- _What to work on_
Search the records below for the word "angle" and show every line where it occurs.

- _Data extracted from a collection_
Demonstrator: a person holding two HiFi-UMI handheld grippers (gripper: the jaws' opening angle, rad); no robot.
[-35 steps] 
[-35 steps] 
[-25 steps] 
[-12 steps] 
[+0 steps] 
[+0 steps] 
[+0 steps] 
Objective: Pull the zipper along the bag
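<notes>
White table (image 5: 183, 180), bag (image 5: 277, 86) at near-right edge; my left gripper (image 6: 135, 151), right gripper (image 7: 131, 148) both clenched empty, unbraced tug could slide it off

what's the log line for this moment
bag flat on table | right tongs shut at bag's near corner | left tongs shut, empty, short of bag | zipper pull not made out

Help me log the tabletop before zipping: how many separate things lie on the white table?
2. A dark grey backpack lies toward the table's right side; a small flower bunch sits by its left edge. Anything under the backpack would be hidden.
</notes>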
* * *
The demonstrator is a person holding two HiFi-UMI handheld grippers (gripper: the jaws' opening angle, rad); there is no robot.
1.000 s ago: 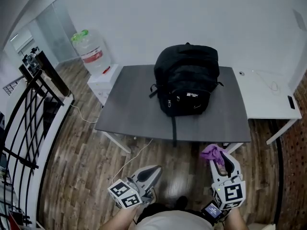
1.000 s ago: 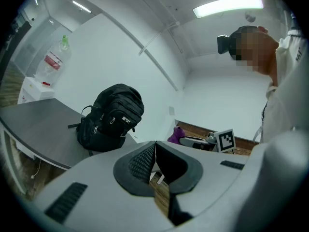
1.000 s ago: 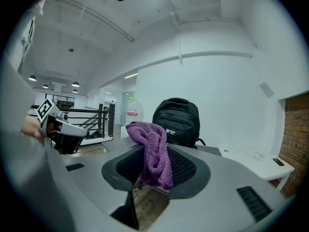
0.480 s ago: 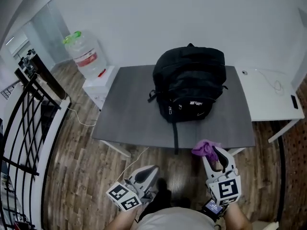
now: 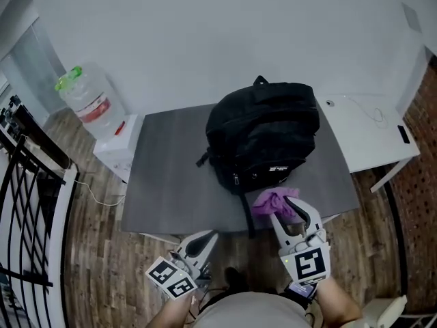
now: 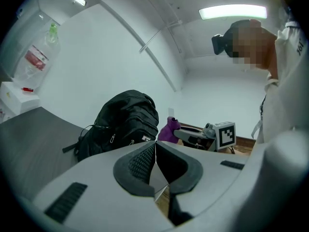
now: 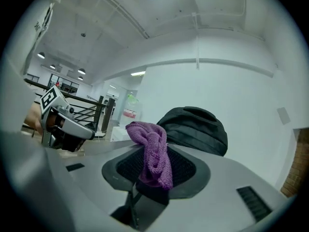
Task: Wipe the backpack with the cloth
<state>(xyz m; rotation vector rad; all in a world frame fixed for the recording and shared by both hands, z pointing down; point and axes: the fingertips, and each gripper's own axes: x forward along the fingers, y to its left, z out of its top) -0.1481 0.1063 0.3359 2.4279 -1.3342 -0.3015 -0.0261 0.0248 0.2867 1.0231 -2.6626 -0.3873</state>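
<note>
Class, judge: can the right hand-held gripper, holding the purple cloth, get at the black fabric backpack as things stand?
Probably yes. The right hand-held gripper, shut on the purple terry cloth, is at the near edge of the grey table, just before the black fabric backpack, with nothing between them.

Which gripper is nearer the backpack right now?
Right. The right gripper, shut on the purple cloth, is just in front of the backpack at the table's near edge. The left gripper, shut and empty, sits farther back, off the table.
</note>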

- _Written solution_
Demonstrator: a person holding two HiFi-UMI handheld grippers (gripper: the jaws' opening angle, rad); no robot.
The demonstrator is a person holding two HiFi-UMI handheld grippers (gripper: the jaws' opening angle, rad); there is no robot.

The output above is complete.